15 março 2017

comícios na Alemanha com ministros turcos

O conflito ligado ao cancelamento de comícios turcos em território alemão, que veio complicar ainda mais as relações entre a Alemanha e a Turquia e que se repetiu com ainda mais vigor nos Países Baixos, suscitou-me algumas questões. Limito-me a falar do caso alemão, porque é a informação a que tenho acesso - mas admito que se possam encontrar alguns paralelos para a situação no país vizinho.
Deixo indicação para os sites de onde retirei a informação. Todos os links são para textos em alemão, excepto nos casos expressamente indicados.

Um artigo de perguntas e respostas no Tagesspiegel revelou-se muito informativo, e por isso transcrevo parcialmente os dois primeiros pontos, que se referem a questões legais e diplomáticas.
 
1. É permitido que políticos estrangeiros façam campanha eleitoral na Alemanha?
 
A Constituição alemã garante a liberdade de expressão e de reunião para todos.
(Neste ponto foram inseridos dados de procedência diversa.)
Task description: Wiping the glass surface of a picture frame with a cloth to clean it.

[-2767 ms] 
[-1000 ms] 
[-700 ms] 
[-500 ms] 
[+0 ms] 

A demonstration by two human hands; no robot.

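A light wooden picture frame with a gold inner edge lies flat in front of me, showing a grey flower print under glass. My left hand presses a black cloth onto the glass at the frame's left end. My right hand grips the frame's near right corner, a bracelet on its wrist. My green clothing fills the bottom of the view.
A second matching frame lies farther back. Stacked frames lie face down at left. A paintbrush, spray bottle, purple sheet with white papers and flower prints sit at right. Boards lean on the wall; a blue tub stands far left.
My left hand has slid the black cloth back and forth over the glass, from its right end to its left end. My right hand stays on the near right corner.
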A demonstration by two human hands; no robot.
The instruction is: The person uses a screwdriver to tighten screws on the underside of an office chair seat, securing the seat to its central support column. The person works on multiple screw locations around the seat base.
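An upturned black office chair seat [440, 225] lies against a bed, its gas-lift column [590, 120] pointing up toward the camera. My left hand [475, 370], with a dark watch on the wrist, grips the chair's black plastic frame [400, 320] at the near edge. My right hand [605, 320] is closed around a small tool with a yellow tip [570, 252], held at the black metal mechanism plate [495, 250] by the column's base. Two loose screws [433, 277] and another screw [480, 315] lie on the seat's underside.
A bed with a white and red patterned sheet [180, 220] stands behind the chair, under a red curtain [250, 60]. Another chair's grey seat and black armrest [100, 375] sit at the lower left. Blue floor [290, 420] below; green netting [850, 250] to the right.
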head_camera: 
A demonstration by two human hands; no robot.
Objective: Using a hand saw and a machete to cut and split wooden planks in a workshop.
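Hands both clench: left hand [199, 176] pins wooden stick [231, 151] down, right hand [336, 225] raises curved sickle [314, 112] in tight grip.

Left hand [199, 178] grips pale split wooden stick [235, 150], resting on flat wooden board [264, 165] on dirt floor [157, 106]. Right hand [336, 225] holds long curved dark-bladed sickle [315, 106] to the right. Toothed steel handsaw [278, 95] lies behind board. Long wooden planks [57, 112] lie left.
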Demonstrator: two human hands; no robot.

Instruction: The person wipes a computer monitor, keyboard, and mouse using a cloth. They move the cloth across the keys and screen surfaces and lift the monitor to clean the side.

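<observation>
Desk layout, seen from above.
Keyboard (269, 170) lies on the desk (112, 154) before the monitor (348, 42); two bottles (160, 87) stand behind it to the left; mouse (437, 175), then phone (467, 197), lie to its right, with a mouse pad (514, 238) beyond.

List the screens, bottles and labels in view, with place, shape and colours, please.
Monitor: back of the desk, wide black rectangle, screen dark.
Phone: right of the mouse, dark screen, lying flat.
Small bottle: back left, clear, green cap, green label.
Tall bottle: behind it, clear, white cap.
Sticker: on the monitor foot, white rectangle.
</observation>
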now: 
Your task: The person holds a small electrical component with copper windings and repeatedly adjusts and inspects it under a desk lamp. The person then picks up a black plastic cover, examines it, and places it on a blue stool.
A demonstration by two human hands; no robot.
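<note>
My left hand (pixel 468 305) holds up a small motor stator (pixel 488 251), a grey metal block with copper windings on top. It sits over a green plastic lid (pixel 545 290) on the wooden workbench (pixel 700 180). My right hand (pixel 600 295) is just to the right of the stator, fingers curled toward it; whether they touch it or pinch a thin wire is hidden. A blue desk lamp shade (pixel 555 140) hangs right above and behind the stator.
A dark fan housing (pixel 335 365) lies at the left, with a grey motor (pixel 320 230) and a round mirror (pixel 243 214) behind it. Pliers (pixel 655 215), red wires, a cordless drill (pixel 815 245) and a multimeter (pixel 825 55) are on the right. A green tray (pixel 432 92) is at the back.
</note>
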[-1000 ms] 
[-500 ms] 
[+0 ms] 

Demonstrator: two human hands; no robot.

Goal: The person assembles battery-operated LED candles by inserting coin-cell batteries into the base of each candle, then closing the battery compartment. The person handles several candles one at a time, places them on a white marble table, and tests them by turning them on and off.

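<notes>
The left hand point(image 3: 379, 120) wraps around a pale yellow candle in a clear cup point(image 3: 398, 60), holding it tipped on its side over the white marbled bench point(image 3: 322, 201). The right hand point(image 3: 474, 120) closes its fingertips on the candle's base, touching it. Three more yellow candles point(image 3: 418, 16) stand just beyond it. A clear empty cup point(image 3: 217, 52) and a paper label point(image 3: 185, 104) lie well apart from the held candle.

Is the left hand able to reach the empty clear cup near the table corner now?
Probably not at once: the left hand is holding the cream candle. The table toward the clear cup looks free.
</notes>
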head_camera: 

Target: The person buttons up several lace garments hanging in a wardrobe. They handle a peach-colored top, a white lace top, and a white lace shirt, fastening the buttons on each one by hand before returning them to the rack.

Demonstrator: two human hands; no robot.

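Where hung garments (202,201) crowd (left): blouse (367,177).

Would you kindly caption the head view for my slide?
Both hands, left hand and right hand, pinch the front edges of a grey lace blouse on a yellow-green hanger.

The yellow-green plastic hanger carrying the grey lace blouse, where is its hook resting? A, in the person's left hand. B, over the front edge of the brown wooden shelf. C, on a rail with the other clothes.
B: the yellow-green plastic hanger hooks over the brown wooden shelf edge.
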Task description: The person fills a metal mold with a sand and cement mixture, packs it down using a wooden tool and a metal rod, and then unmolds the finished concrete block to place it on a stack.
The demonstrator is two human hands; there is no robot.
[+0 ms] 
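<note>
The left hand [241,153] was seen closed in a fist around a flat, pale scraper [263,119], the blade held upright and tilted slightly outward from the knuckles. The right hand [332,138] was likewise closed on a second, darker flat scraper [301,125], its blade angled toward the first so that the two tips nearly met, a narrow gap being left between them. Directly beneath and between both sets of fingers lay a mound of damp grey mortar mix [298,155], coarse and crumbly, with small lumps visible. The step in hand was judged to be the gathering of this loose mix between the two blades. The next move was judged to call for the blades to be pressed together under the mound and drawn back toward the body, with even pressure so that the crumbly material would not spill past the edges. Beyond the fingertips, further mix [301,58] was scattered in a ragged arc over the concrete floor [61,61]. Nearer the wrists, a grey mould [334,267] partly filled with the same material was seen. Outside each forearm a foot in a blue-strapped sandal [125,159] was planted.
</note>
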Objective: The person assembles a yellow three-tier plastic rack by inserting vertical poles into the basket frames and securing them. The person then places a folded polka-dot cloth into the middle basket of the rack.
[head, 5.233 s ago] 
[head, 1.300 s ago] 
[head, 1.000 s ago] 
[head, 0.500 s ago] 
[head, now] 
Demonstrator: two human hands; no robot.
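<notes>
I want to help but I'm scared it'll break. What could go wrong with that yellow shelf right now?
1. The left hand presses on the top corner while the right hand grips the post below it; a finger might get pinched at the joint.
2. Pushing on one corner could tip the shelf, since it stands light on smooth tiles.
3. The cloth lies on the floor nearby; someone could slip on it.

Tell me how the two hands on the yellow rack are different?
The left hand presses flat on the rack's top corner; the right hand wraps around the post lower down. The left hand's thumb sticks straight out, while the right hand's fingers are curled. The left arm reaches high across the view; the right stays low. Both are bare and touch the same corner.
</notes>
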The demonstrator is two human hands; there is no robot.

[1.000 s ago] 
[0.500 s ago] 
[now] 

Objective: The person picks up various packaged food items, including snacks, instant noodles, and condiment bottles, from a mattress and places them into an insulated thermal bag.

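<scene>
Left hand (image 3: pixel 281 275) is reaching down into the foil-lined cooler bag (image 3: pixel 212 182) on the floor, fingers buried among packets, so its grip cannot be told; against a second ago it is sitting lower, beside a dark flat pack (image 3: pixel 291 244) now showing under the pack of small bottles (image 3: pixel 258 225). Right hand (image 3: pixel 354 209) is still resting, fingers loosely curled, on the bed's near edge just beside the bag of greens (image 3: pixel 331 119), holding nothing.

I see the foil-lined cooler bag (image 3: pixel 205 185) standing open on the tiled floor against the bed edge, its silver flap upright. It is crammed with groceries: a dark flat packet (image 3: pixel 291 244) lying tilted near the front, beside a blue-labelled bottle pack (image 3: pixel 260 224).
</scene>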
O artigo 47 da "Lei dos Estrangeiros" (Aufenthaltsgesetz - texto em inglês) estabelece que os estrangeiros podem desenvolver actividades políticas em território alemão, excepto nos casos de (entre outros):
- ameaça à coexistência pacífica entre alemães e estrangeiros
- ameaça à segurança e ordem públicas
- ameaça aos interesses externos da Alemanha
- apoio a tendências ou partidos estrangeiros cujos objectivos e prática são incompatíveis com uma ordem estatal baseada no respeito pela dignidade humana.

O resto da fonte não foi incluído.